# What you have to do
Which lines run from the one containing "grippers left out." through the end of the material? Transcribe them word for word, and only them.

# Information provided
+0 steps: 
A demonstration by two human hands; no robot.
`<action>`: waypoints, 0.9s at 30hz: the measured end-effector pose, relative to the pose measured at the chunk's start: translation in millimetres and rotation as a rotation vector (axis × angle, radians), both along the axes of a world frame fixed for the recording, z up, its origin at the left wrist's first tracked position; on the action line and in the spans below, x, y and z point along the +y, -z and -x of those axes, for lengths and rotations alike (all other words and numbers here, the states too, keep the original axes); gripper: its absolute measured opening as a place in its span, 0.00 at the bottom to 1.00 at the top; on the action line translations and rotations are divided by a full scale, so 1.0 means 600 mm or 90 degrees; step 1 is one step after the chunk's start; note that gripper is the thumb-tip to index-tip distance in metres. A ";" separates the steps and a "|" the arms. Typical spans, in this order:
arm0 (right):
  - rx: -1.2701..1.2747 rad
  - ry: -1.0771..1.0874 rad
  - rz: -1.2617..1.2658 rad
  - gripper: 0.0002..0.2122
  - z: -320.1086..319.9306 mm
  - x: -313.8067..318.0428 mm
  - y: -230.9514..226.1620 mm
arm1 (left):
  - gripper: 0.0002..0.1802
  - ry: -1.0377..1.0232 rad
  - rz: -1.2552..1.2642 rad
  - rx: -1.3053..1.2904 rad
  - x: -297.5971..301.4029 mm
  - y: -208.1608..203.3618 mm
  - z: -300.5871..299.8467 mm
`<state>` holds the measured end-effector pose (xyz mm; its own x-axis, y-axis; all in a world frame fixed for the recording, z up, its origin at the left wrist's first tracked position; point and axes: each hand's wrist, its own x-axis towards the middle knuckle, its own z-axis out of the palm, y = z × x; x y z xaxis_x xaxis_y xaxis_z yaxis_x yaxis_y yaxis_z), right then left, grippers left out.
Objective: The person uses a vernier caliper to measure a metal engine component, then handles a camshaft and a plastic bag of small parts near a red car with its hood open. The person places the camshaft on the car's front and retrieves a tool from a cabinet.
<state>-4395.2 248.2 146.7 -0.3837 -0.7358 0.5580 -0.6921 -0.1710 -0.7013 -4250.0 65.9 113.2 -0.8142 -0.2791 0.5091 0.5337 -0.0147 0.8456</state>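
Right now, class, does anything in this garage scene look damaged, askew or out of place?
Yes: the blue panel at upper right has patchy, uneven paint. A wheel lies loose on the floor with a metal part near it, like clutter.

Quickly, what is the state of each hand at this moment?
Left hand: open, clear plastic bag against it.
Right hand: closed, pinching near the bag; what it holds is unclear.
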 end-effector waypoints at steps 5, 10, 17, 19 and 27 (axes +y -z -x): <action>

# Response
`<state>` holds the measured end-effector pose (xyz mm; its own x-axis, y-axis; all in a world frame fixed for the recording, z up, its origin at the left wrist's first tracked position; point and axes: each hand's wrist, its own x-axis towards the middle knuckle, its own z-axis out of the palm, y = z × x; x y z xaxis_x xaxis_y xaxis_z yaxis_x yaxis_y yaxis_z), right then left, grippers left out.
Objective: The person uses a vernier caliper to measure a metal engine component, then handles a camshaft and a plastic bag of small parts near a red car with its hood open. The person places the camshaft on the car's front and retrieves a tool from a cabinet.
<state>-4395.2 248.2 146.7 -0.3837 -0.7358 0.5580 -0.6921 -0.1710 -0.7013 -4250.0 65.9 113.2 -0.8142 -0.2791 0.5091 0.5337 -0.0147 0.8456</state>
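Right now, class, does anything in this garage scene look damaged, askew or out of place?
Yes: the blue panel at upper right has patchy, uneven paint. A wheel lies loose on the floor with a metal part near it, like clutter.

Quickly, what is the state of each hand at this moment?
Left hand: open, clear plastic bag against it.
Right hand: closed, pinching near the bag; what it holds is unclear.
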 end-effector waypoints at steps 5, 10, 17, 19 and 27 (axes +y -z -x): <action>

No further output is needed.